Yusuf’un bekleyişi, Allah’ın yeryüzüne müdahale etmesini beklemektir. Aynı şekilde bu günlerde biz de, O’nu beklemekteyiz. Kendi kendimize, O’nun ne yapacağını sormayalım, bunun yerinde, bizim, O’nun yanımızda olacağında, neler yapabileceğimizi, nasıl yaşayacağımızı, hangi şekilde davranacağımızı sormaya başlayalım!

Aziz Pavlus, İsa’nın yaşamına girmesini, büyük bir değişiklik gibi yaşadı. Daha önceleri Hıristiyanları takip ediyordu, İsa ile karşılaştıktan sonra O’nun sevinçli bir öğrencisi, hatta O’nun cömert bir havarisi oldu. Eğer İsa, Allah’ın Oğlu ise, artık önceki gibi yaşayamayacağımızı anladı: Artık Allah bizimle! İmanımız, sadece Allah’ın var olduğuna inanmak değildir artık; bizimle birlikte yürüyen, bu dünyamızda, hatta içerimizde var Olan Allah’a itaat etmektir, o artık bizimle birliktedir, yanımızdadır, içimizdedir! Sevgi olan Allah’a itaat etmek, herkesle dayanışma içinde olmamızı, Baba’nın, sevgisinin ve ışığının sevinçli tanıkları olmamızı sağlar.

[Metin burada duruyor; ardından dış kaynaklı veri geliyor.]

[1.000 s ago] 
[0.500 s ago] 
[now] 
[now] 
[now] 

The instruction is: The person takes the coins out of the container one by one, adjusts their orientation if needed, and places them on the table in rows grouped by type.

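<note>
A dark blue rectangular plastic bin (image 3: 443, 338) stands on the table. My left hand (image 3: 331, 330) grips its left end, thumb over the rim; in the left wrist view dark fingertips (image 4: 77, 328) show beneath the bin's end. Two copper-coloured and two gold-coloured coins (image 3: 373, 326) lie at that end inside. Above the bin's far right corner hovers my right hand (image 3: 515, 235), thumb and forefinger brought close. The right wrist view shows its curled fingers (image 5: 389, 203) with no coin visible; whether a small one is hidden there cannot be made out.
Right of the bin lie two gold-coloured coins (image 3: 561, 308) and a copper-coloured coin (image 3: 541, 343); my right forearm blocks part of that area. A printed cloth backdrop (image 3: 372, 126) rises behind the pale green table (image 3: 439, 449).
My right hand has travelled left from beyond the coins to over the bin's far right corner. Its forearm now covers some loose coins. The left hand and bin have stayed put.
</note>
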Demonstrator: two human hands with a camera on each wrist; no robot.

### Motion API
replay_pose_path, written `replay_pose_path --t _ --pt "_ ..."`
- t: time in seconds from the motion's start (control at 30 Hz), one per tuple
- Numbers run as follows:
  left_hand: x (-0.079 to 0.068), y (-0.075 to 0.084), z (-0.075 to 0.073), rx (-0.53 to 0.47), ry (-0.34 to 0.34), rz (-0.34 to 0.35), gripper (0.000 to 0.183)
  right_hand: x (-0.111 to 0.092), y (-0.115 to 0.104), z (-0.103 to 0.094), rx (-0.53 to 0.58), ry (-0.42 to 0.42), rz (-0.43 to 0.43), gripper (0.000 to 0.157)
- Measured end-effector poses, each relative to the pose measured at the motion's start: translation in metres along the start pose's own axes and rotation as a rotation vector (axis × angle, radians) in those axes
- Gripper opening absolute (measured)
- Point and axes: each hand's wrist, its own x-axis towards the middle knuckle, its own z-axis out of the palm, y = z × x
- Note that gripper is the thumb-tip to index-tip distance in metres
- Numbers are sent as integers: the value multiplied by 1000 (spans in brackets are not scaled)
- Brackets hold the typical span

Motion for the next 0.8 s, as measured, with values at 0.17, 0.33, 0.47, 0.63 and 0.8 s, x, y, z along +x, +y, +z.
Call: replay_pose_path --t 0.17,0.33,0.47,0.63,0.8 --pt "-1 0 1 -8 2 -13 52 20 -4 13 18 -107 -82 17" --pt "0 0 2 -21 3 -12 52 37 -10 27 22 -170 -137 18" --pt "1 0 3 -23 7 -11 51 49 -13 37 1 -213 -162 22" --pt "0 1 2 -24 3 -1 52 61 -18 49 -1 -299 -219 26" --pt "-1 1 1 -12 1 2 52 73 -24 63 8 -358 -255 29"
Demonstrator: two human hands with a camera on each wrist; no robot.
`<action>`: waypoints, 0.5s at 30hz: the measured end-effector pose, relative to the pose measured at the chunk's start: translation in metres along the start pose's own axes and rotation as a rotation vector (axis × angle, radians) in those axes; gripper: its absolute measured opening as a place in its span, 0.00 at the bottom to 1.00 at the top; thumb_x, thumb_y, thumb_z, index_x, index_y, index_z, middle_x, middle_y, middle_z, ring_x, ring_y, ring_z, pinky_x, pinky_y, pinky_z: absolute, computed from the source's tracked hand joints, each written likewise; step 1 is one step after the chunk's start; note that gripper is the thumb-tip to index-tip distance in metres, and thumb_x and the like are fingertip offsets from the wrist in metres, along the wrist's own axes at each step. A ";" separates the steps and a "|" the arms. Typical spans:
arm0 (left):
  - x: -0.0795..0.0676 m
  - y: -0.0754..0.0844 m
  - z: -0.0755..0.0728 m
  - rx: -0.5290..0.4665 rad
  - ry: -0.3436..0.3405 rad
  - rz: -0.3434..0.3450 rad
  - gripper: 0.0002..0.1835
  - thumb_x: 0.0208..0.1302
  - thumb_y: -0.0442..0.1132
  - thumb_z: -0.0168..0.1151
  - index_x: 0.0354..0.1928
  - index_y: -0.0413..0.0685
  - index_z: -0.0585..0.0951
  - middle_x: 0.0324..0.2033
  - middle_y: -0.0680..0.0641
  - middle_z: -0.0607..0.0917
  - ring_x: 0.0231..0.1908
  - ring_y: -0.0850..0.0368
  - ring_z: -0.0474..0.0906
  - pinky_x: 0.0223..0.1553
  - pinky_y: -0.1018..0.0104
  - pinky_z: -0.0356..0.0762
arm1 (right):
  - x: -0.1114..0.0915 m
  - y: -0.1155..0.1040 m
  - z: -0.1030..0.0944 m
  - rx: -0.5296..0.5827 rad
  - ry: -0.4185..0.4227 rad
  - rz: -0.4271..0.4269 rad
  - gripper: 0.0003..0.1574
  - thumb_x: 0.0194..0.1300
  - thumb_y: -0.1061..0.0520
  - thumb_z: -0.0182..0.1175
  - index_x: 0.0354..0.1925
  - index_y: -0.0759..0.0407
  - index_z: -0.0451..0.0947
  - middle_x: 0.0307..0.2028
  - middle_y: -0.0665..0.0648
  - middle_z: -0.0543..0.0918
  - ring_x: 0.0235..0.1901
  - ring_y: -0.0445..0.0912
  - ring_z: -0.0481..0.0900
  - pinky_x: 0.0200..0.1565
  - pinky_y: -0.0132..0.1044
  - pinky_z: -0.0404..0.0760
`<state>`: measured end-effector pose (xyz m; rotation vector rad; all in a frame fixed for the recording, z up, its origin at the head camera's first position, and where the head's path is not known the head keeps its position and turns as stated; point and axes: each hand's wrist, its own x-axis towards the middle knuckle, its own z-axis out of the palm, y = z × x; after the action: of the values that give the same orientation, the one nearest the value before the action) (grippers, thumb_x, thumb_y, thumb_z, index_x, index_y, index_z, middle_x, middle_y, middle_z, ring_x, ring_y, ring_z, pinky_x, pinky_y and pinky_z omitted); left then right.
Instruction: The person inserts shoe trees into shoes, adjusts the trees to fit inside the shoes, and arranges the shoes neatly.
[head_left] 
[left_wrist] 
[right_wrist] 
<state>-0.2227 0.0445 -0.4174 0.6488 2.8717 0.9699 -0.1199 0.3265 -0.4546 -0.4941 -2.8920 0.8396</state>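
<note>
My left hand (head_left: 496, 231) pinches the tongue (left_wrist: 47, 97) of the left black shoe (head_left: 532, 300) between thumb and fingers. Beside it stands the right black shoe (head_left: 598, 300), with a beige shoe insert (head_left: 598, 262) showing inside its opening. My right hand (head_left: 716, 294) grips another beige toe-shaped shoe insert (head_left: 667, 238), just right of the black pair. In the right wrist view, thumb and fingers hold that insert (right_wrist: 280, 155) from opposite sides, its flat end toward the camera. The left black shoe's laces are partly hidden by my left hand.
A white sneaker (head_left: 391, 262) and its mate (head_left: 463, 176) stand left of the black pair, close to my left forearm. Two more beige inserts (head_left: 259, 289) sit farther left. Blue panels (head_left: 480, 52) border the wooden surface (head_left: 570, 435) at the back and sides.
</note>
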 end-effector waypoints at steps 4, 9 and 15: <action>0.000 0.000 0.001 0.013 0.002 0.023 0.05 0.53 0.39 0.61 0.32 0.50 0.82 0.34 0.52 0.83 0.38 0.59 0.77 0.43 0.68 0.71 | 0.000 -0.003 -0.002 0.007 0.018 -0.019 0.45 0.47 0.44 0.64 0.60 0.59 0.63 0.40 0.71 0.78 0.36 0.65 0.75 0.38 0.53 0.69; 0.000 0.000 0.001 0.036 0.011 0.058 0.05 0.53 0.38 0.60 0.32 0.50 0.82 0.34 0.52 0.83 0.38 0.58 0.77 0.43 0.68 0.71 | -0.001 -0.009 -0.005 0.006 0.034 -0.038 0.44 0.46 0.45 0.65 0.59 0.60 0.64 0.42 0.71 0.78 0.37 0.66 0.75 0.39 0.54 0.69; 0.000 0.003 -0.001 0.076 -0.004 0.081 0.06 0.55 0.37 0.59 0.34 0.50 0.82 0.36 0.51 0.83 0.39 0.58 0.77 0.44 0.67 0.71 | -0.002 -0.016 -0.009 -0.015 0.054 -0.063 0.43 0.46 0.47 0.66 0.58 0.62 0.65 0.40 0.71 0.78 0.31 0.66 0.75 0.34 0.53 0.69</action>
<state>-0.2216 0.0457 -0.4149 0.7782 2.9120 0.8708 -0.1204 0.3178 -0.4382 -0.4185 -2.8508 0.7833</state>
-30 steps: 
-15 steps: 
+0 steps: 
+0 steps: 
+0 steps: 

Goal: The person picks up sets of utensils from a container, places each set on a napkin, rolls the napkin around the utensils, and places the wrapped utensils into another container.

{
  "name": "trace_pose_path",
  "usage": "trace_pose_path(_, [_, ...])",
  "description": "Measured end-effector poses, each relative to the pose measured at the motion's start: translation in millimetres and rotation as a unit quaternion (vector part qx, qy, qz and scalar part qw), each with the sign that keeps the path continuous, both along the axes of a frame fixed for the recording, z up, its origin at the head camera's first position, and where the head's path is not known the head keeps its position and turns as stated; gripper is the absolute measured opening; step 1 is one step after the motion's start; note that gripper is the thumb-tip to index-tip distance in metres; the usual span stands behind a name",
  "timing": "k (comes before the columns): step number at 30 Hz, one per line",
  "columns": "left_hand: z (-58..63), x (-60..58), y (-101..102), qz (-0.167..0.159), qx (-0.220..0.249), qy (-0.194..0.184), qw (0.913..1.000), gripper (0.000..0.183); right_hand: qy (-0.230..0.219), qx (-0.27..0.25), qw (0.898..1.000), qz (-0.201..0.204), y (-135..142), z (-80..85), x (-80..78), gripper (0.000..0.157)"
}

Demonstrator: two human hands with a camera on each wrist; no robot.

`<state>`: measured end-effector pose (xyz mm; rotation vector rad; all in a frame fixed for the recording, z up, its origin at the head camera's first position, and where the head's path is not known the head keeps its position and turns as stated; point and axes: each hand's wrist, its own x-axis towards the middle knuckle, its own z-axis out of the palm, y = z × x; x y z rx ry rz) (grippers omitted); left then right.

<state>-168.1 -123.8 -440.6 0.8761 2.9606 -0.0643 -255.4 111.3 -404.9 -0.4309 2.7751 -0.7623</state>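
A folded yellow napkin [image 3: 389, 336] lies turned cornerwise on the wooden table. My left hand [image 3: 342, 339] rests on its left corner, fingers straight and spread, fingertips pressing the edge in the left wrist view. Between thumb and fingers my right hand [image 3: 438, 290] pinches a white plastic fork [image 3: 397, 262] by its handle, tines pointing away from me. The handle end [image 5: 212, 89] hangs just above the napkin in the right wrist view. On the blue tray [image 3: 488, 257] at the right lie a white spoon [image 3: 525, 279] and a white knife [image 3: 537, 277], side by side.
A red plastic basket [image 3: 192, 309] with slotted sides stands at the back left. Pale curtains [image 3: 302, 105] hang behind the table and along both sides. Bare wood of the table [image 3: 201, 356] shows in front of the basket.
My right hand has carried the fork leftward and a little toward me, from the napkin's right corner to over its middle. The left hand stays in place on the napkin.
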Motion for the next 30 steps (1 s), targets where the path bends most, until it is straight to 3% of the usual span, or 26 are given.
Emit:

Bugünkü dua, bizleri içsel olarak zengin bir Noel Bayramına hazırlar. Dekorasyonlar ya da Noel yemeğinde yiyeceklerimiz önemli değildir: Dini törenleri ve duaları layıkıyla yaşamamız daha önemlidir. Güzel bir yemek yiyip Ayine katılmayan, İsa’dan, Noel’den, insan hayatından hiç bir şey anlamamıştır, Noel’den hiç bir şey anlamamıştır, insan hayatından hiç bir şey anlamamıştır. Meryem’in bize göstereceği Bebeğe tanıklık edebilmemiz için çok dua edelim: Bizi gerçek insan yapan O’dur, O’ndan barış gelmektedir, O’nun sayesinde herkesi sevgi ile bakıp, birbirimize sevinç verebiliriz!